Source data =>
__________________________________________________

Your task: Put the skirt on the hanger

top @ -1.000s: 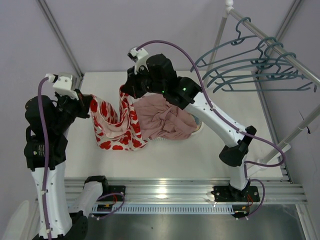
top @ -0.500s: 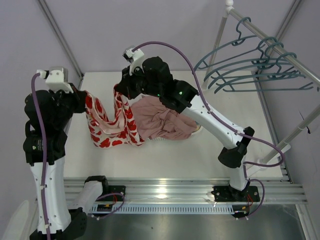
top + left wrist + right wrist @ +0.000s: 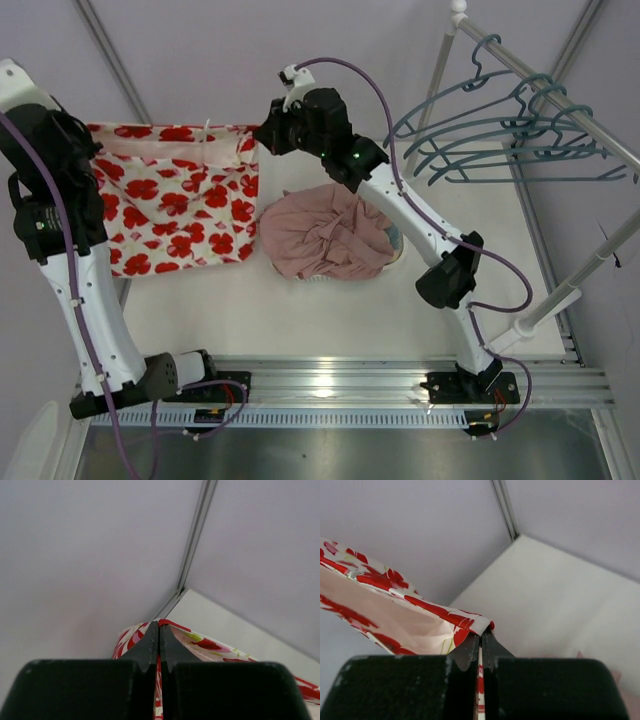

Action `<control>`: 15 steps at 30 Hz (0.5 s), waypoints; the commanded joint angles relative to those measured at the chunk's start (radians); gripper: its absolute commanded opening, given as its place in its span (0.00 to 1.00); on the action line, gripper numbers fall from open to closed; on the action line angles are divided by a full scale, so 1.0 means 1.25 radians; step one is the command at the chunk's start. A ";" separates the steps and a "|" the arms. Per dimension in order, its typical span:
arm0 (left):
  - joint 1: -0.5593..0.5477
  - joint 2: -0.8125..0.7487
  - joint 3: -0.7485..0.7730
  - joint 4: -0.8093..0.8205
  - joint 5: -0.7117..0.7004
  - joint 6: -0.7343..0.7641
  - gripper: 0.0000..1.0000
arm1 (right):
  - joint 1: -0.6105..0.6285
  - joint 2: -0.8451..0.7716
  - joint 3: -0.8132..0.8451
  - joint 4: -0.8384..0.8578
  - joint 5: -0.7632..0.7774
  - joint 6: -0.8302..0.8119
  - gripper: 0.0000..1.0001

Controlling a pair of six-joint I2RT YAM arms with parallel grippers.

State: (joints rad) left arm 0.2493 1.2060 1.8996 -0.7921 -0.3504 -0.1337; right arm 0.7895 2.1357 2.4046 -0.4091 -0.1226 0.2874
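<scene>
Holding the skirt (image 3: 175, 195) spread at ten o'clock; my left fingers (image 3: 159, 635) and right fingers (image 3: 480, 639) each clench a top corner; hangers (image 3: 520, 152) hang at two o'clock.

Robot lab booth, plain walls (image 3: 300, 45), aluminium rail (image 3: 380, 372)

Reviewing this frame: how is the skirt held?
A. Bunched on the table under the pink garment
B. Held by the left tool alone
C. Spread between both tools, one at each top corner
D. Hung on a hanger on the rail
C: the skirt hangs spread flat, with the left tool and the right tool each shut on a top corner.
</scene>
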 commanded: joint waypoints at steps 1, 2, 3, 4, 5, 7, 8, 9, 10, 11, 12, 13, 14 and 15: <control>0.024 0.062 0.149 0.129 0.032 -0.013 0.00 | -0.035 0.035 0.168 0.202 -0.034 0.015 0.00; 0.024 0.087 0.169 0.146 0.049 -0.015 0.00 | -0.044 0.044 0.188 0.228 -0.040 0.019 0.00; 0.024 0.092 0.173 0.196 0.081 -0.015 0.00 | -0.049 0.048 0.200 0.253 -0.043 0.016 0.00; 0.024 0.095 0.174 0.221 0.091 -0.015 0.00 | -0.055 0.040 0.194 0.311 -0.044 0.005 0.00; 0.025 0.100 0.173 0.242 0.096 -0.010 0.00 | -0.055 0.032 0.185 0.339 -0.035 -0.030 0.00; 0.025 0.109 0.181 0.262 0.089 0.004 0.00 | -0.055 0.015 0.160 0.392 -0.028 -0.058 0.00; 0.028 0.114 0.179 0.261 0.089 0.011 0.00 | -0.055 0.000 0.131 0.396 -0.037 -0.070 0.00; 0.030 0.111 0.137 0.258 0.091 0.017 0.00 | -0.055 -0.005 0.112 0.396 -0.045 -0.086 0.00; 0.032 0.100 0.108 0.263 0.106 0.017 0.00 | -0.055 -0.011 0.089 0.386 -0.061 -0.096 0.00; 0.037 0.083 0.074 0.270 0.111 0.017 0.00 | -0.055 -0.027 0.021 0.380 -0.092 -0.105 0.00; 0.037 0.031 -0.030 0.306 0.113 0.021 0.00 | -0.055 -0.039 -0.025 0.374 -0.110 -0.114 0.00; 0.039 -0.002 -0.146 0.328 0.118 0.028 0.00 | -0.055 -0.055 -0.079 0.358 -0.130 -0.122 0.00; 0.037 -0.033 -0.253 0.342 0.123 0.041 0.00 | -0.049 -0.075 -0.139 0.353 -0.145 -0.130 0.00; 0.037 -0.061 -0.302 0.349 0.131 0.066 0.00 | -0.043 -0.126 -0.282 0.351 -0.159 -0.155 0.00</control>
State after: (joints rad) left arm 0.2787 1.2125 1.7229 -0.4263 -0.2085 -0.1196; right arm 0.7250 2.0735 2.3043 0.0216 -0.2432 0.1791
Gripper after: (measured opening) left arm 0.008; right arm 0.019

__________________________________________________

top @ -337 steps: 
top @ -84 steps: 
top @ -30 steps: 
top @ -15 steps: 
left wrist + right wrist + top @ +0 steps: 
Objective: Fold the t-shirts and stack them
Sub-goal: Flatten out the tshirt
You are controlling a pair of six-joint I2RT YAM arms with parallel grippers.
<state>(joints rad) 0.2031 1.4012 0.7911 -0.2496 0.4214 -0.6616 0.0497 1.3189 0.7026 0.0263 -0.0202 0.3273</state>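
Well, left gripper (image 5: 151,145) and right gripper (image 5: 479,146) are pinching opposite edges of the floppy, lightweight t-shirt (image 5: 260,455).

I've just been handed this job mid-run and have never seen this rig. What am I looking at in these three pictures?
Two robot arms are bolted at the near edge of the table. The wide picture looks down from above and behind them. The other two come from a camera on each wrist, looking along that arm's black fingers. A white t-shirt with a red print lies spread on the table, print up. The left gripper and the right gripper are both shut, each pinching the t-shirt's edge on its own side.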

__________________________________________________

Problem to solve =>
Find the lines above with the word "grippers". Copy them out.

Written answer =>
Controlling a pair of six-joint I2RT YAM arms with parallel grippers.
You are controlling a pair of six-joint I2RT YAM arms with parallel grippers.

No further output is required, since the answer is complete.